== What is expected ==
Your response should reproduce every line of the entries that contains the word "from".

[Start of section]

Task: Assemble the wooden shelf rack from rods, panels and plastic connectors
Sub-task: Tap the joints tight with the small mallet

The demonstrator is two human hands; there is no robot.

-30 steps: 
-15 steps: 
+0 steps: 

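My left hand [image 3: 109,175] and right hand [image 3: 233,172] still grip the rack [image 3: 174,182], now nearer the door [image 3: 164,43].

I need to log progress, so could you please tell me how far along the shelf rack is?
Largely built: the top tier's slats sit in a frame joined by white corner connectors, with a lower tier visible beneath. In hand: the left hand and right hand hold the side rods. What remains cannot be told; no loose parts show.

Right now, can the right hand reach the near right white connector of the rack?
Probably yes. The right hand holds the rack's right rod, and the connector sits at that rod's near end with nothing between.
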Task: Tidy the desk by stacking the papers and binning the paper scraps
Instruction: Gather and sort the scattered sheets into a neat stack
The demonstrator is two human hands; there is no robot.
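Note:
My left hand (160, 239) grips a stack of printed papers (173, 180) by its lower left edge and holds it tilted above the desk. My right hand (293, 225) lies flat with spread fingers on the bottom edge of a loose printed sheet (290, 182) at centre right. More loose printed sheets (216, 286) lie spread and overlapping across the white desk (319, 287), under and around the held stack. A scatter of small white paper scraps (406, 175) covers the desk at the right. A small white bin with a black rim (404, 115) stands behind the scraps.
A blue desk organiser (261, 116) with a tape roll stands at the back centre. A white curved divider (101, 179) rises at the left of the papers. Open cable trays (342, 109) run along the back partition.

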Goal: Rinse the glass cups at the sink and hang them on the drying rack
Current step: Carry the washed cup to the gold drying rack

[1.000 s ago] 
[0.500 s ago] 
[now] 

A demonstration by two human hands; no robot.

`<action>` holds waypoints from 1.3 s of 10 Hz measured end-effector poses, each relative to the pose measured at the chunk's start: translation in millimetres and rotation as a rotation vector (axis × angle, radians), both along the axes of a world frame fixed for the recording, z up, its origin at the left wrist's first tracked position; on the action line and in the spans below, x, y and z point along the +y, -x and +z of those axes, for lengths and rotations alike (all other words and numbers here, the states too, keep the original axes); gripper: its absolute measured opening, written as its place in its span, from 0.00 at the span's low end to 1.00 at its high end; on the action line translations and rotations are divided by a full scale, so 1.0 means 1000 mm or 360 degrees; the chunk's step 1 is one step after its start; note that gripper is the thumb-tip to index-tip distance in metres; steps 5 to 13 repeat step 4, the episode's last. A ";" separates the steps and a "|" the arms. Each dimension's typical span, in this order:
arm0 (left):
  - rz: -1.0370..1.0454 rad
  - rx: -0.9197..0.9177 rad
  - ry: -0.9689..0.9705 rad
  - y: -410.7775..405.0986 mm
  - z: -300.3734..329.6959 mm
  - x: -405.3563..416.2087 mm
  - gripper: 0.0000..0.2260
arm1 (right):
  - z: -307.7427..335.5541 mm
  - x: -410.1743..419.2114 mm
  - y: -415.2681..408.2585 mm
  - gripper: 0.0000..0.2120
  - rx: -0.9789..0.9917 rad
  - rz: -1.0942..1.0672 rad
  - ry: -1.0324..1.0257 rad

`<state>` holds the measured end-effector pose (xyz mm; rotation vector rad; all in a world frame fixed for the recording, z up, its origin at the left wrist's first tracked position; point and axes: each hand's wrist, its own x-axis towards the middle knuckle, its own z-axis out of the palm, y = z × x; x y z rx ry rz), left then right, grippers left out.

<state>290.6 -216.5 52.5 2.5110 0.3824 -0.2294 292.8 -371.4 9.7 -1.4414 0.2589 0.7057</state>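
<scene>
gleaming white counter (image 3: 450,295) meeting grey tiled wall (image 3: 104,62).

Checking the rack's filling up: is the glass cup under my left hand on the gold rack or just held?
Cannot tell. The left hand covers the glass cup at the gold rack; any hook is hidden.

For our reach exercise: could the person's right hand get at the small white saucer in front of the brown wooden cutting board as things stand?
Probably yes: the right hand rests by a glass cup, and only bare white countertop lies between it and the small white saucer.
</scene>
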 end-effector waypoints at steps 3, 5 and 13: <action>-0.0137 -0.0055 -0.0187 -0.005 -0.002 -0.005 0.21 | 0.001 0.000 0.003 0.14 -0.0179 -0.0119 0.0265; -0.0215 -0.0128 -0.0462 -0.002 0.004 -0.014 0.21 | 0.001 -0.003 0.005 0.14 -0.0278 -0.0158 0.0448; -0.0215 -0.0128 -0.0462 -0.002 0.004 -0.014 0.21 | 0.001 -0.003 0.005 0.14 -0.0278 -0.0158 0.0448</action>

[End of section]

== Problem solution ==
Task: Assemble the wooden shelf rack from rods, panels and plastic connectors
`<action>` holds waypoints from 1.3 s of 10 Hz measured end-effector poses, each relative to the pose measured at the chunk's start: translation in millimetres and rotation as a rotation vector (axis × angle, radians), both along the axes of a world frame fixed for the recording, z up, its origin at the left wrist's first tracked position; on the action line and in the spans below, x, y and z point along the +y, -x and +z of those axes, for lengths and rotations alike (all other words and numbers here, the states too, keep the original axes); gripper: its absolute measured opening, written as its place in its span, from 0.00 at the span's low end to 1.00 at its high end; on the action line translations and rotations are divided by a full scale, so 1.0 means 1000 mm or 360 degrees; the chunk's step 1 is one step after its start; note that gripper is the thumb-tip to index-tip distance in metres; steps 5 to 13 repeat step 4, the episode's last. A ";" separates the steps and a "|" the arms. Each dimension's typical span, in this order:

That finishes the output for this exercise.